The Central Bank of Egypt (CBE) expects that the country’s foreign reserves will rise to more than $28.5 billion at the end of March, the highest benchmark since March 2011, a CBE deputy told state-owned MENA news agency on Sunday.
Deputy Ramy Aboul Naga said that the bank expects to witness an increase of around $2 billion to reach $28.5 billion, up from $26.5 billion in February 2016.
Egypt received in March the second $1 billion tranche from a $3 billion World Bank loan, as well as the second $500 million tranche from a $1.5 billion loan from the African Development Bank (AfDB).
The World Bank’s loan is intended to help in achieving fiscal consolidation, ensuring energy supply and enhancing competitiveness in the private sector.
Egypt is currently negotiating for the third and final $1 billion tranche of the World Bank’s loan package to support the government’s economic reform programme.
The AfDB loan is intended to support government programmes that aim to achieve social and economic development by creating new jobs and improving the business environment.
Egypt’s economic reform programme has included cutting subsidies and the introduction of new taxes, such as the value-added tax, as well as the floating of the Egyptian pound.

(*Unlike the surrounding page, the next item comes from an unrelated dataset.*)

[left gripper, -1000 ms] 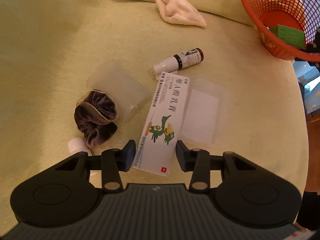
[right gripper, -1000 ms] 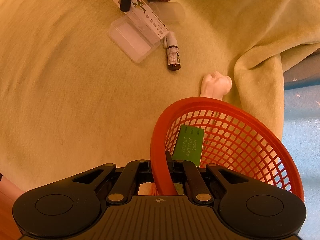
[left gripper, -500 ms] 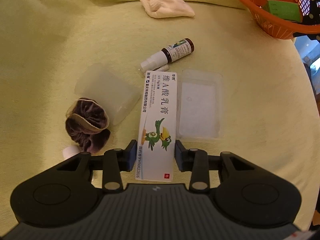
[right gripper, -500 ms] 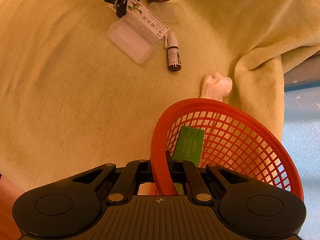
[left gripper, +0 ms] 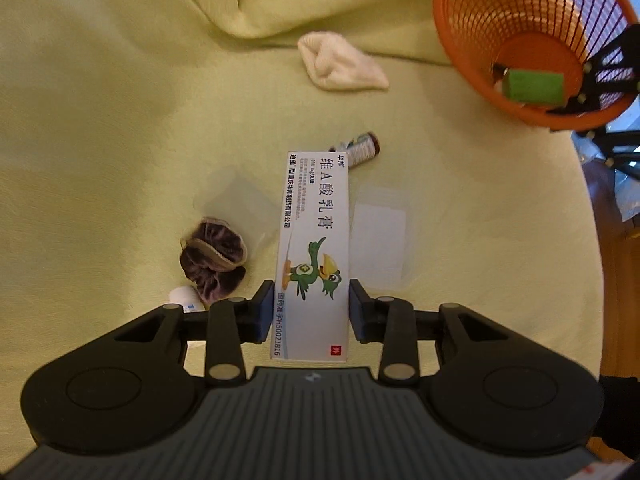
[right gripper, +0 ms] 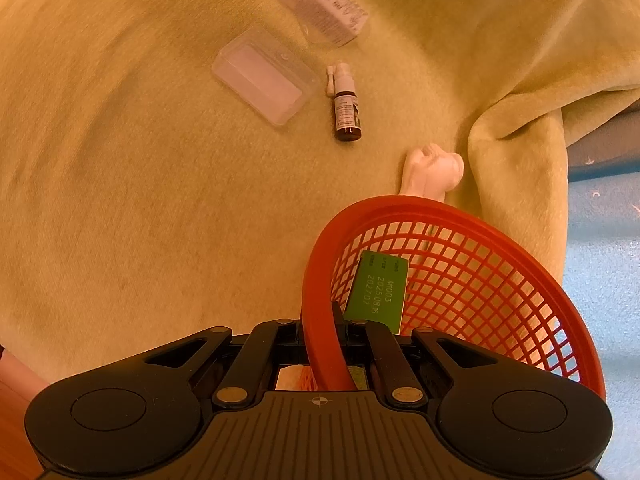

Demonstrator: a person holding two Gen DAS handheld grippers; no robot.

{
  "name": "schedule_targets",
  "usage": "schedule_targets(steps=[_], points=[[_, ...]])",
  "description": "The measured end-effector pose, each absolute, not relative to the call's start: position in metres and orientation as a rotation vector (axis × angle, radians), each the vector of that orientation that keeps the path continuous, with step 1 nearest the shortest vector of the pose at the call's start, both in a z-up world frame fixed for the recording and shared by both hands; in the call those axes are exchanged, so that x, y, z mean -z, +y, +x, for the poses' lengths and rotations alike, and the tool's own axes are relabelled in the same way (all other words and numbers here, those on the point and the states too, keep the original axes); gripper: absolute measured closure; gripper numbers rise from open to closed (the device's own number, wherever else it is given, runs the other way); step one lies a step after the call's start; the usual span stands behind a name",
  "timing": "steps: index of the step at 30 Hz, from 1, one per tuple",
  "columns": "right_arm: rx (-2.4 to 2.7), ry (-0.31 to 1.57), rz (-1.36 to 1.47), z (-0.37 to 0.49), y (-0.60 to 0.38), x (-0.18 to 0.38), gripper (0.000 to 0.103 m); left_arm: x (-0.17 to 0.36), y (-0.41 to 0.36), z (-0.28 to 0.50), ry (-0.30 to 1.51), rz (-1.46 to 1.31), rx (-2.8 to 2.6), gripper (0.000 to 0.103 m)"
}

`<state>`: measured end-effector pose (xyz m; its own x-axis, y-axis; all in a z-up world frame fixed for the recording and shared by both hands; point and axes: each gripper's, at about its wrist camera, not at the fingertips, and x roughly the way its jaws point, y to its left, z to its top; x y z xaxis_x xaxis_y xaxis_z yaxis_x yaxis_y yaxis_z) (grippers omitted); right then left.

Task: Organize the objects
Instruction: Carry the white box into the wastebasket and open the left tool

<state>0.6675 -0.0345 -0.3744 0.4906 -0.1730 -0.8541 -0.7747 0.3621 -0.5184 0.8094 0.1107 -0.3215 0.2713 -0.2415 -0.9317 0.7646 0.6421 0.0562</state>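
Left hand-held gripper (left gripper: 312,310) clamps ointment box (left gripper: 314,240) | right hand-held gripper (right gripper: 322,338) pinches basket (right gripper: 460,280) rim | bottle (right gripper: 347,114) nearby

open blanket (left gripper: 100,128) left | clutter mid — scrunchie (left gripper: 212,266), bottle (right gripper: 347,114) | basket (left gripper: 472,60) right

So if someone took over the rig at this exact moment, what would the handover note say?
Left tongs: shut on the white ointment box, which looks lifted off the blanket.
Right tongs: shut on the rim of the red basket, holding it tilted.
Done: a green box is in the basket.
Left: drop the ointment box in the basket, then the brown spray bottle, clear plastic case, white sock, purple scrunchie and the small white item beside it, all on the blanket.
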Motion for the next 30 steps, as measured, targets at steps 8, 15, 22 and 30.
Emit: schedule_targets(steps=[8,15,22,30], points=[[-0.491,1.016,-1.171,0.668,-0.036,0.375,0.101,0.291,0.096,0.805,1.053,0.556,0.761,0.071],[-0.493,1.014,-1.179,0.666,-0.036,0.376,0.101,0.274,0.08,0.805,1.006,0.548,0.809,0.071],[-0.479,1.016,-1.156,0.667,-0.036,0.375,0.101,0.262,0.055,0.807,0.972,0.562,0.883,0.071],[-0.487,1.011,-1.154,0.666,-0.036,0.375,0.101,0.243,0.001,0.803,0.919,0.585,1.014,0.071]])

In November 2016, Egypt received an initial $2.75 billion from the International Monetary Fund (IMF) following the board’s approval of a $12 billion loan, with a second tranche by the IMF expected in May.
Egypt’s foreign reserves registered $36 billion before the popular uprising that toppled former president Hosni Mubarak in January 2011 led to a period of political turbulence, which undermined Egypt’s vital sources of foreign currency such as tourism and foreign investment.